TASK TO COMPLETE -> Only the pictures are to be dropped, and the rest of the data should be copied exactly.

STORED DATA ->
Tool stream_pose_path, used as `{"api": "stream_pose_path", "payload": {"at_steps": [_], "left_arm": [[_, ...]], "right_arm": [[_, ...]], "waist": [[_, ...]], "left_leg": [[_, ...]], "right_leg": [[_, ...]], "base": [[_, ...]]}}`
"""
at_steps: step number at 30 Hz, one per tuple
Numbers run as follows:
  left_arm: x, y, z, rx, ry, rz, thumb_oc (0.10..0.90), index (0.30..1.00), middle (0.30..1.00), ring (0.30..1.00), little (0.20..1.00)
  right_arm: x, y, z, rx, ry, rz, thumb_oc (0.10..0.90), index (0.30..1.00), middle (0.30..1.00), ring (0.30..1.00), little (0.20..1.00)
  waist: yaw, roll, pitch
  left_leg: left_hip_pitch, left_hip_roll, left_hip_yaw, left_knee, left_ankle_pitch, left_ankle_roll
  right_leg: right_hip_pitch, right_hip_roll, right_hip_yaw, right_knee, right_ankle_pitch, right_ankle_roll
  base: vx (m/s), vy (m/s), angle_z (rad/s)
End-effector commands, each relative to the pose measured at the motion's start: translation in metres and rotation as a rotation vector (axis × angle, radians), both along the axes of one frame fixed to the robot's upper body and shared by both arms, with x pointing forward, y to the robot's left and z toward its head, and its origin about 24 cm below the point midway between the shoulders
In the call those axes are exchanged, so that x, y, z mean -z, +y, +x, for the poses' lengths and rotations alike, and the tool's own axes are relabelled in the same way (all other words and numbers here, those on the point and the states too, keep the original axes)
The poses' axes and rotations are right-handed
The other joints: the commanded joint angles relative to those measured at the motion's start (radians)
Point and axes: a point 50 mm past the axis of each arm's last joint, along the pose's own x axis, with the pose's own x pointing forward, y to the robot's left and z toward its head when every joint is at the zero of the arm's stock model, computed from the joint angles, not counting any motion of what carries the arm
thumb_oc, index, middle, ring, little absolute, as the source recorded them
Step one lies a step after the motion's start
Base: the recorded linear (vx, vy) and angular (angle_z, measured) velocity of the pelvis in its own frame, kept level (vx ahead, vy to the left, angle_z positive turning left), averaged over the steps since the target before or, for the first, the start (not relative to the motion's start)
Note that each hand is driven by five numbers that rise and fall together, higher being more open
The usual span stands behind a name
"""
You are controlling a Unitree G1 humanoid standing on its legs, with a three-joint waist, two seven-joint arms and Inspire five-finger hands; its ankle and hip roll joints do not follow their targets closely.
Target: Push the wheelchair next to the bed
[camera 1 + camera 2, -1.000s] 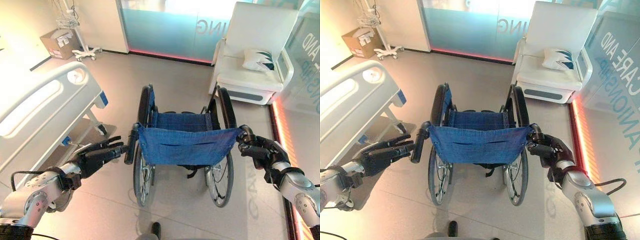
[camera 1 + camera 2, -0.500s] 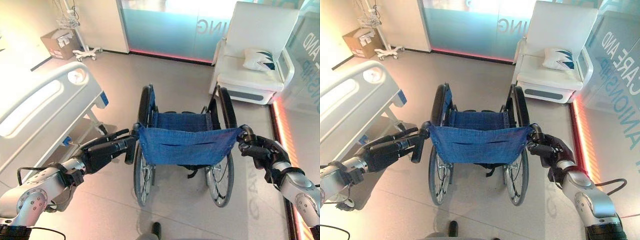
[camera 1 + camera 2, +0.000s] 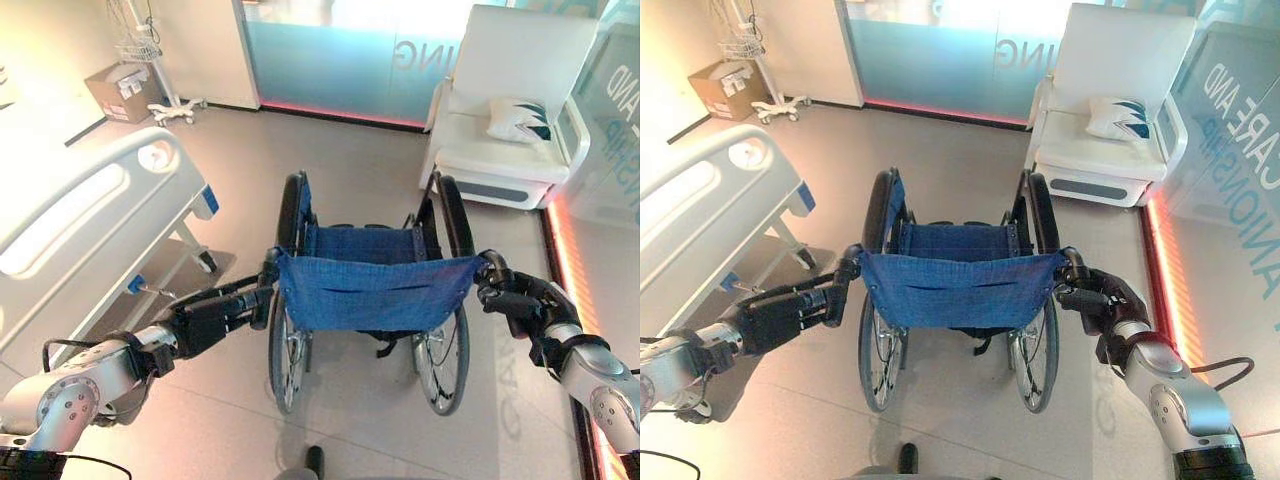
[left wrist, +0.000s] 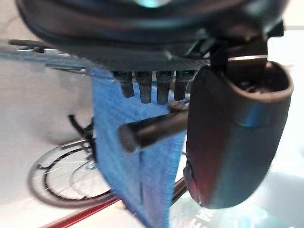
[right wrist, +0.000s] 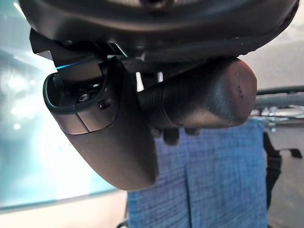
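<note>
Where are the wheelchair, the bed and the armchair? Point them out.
wheelchair (image 3: 375, 290), left eye view, on its blue backrest cloth.
bed (image 3: 70, 205), left eye view, on the pale side rail.
armchair (image 3: 1110, 150), right eye view, on the white seat cushion.

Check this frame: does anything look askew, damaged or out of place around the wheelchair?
Nothing stands out. The wheelchair stands upright on its wheels, blue backrest taut. The right hand is curled round its push handle; the left hand reaches the other handle with fingers extended. The bed and white armchair look orderly.
</note>
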Motion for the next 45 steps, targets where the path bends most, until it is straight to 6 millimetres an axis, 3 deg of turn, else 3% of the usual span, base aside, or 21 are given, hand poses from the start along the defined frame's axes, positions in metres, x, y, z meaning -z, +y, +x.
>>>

ANSWER ->
Tool stream_pose_path, used as `{"api": "stream_pose_path", "payload": {"at_steps": [_], "left_arm": [[_, ...]], "right_arm": [[_, ...]], "waist": [[_, ...]], "left_leg": [[_, ...]], "right_leg": [[_, ...]], "base": [[_, ...]]}}`
"""
at_steps: step number at 30 Hz, one per tuple
Numbers run as follows:
  left_arm: x, y, z, rx, ry, rz, thumb_oc (0.10..0.90), index (0.30..1.00), middle (0.30..1.00), ring (0.30..1.00), little (0.20..1.00)
  right_arm: x, y, z, rx, ry, rz, thumb_oc (0.10..0.90), index (0.30..1.00), middle (0.30..1.00), ring (0.30..1.00), little (0.20..1.00)
  waist: yaw, roll, pitch
  left_leg: left_hip_pitch, left_hip_roll, left_hip_yaw, left_knee, left_ankle_pitch, left_ankle_roll
  right_leg: right_hip_pitch, right_hip_roll, right_hip_yaw, right_knee, right_ankle_pitch, right_ankle_roll
  base: vx (m/s), vy (m/s), angle_z (rad/s)
End-effector commands, each relative to the pose measured at the motion's start: translation in metres and rotation as a rotation vector (axis × angle, radians), both along the axes of one frame fixed to the robot's upper body and shared by both arms, with x pointing forward, y to the robot's left and z toward its head, and its origin about 24 cm below the point midway between the shoulders
In the call those axes are exchanged, so that x, y, z mean -z, +y, +x, for the poses' lengths and rotations alike, and the tool's own axes are relabelled in the same way (all other words and numbers here, those on the point and the states too, keep the original axes)
The poses' axes and rotations are right-handed
The other joints: the commanded joint angles relative to those measured at the motion's start (radians)
Point and axes: a point 50 mm past the axis of each arm's last joint, along the pose's own x axis, with the pose's own x pointing forward, y to the robot's left and z toward its head when every joint is at the zero of the arm's stock model, computed from the joint angles, not counting any motion of what carries the arm
thumb_oc, index, middle, ring, little absolute, as the source recorded them
Step one lies a step after the motion's start
Base: the recorded linear (vx, vy) and angular (angle_z, measured) velocity of the pelvis in its own frame, kept level (vx ahead, vy to the left, angle_z positive turning left), averaged over the steps since the target before or, for the first, the start (not relative to the motion's start)
Note that each hand is driven by five numbers that rise and fall together, higher being more open
The usual span stands behind a name
"""
You are controlling a Unitree G1 humanoid standing on its legs, with a three-joint waist, two seven-joint arms and Inspire five-finger hands; its ankle and hip roll joints do not follow their targets closely.
Target: Push the wheelchair next to the bed
[camera 1 + camera 2, -1.000s] 
[camera 1 + camera 2, -0.500s] 
[camera 1 + camera 2, +0.000s] 
[left wrist, +0.000s] 
[right wrist, +0.000s] 
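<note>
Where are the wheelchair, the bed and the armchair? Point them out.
wheelchair (image 3: 375, 290), left eye view, on its blue backrest cloth.
bed (image 3: 70, 205), left eye view, on the pale side rail.
armchair (image 3: 1110, 150), right eye view, on the white seat cushion.

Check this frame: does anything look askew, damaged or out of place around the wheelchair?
Nothing stands out. The wheelchair stands upright on its wheels, blue backrest taut. The right hand is curled round its push handle; the left hand reaches the other handle with fingers extended. The bed and white armchair look orderly.
</note>
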Motion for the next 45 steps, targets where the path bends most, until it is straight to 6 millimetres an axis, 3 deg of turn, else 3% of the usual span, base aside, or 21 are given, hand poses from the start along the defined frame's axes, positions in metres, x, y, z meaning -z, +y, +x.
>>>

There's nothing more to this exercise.